◆ PROBLEM ◆
Complete, exact copies of all entries are needed.

◆ GIVEN INFORMATION ◆

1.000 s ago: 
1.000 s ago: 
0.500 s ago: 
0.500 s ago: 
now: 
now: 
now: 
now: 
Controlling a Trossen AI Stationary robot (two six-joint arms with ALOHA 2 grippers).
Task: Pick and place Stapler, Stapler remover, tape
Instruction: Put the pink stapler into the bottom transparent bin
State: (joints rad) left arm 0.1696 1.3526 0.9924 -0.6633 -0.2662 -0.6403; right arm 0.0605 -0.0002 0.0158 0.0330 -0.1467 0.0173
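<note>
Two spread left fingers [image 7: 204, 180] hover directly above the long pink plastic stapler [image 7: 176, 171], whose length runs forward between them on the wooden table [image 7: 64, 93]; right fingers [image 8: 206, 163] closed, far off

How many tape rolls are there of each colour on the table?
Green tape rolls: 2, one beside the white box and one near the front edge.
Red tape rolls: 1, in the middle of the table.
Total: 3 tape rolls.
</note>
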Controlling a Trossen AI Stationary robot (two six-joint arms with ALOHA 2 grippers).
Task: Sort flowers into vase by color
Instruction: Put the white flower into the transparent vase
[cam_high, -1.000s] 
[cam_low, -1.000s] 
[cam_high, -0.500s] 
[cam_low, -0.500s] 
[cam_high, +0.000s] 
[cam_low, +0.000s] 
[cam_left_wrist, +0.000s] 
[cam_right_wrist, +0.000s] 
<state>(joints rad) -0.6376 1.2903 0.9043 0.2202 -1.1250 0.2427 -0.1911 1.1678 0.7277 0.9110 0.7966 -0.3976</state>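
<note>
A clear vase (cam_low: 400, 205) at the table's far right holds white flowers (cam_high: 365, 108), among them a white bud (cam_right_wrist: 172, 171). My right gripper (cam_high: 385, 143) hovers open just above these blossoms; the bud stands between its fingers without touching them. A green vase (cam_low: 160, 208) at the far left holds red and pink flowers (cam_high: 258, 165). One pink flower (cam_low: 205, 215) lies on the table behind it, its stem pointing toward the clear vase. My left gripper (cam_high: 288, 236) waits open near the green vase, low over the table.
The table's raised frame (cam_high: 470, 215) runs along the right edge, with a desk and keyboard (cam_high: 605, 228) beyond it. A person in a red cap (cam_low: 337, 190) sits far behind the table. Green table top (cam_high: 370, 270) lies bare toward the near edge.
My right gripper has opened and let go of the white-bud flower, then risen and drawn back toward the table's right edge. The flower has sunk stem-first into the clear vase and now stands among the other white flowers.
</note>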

◆ RESPONSE AREA ◆
1.000 s ago: 
1.000 s ago: 
0.500 s ago: 
0.500 s ago: 
now: 
now: 
now: 
now: 
Controlling a Trossen AI Stationary robot (two six-joint arms with ALOHA 2 grippers).
Task: Pick and place Stapler, Stapler remover, tape
Instruction: Put the pink stapler into the bottom transparent bin
State: (joints rad) left arm 0.1696 1.3526 0.9924 -0.6633 -0.2662 -0.6403; right arm 0.0605 -0.0002 0.0158 0.0330 -0.1467 0.0173
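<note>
Two spread left fingers [image 7: 204, 180] hover directly above the long pink plastic stapler [image 7: 176, 171], whose length runs forward between them on the wooden table [image 7: 64, 93]; right fingers [image 8: 206, 163] closed, far off

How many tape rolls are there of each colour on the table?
Green tape rolls: 2, one beside the white box and one near the front edge.
Red tape rolls: 1, in the middle of the table.
Total: 3 tape rolls.
</note>
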Controlling a Trossen AI Stationary robot (two six-joint arms with ALOHA 2 grippers).
Task: Sort flowers into vase by color
Instruction: Put the white flower into the transparent vase
[cam_high, -1.000s] 
[cam_low, -1.000s] 
[cam_high, -0.500s] 
[cam_low, -0.500s] 
[cam_high, +0.000s] 
[cam_low, +0.000s] 
[cam_left_wrist, +0.000s] 
[cam_right_wrist, +0.000s] 
<state>(joints rad) -0.6376 1.2903 0.9043 0.2202 -1.1250 0.2427 -0.1911 1.1678 0.7277 0.9110 0.7966 -0.3976</state>
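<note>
A clear vase (cam_low: 400, 205) at the table's far right holds white flowers (cam_high: 365, 108), among them a white bud (cam_right_wrist: 172, 171). My right gripper (cam_high: 385, 143) hovers open just above these blossoms; the bud stands between its fingers without touching them. A green vase (cam_low: 160, 208) at the far left holds red and pink flowers (cam_high: 258, 165). One pink flower (cam_low: 205, 215) lies on the table behind it, its stem pointing toward the clear vase. My left gripper (cam_high: 288, 236) waits open near the green vase, low over the table.
The table's raised frame (cam_high: 470, 215) runs along the right edge, with a desk and keyboard (cam_high: 605, 228) beyond it. A person in a red cap (cam_low: 337, 190) sits far behind the table. Green table top (cam_high: 370, 270) lies bare toward the near edge.
My right gripper has opened and let go of the white-bud flower, then risen and drawn back toward the table's right edge. The flower has sunk stem-first into the clear vase and now stands among the other white flowers.
</note>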

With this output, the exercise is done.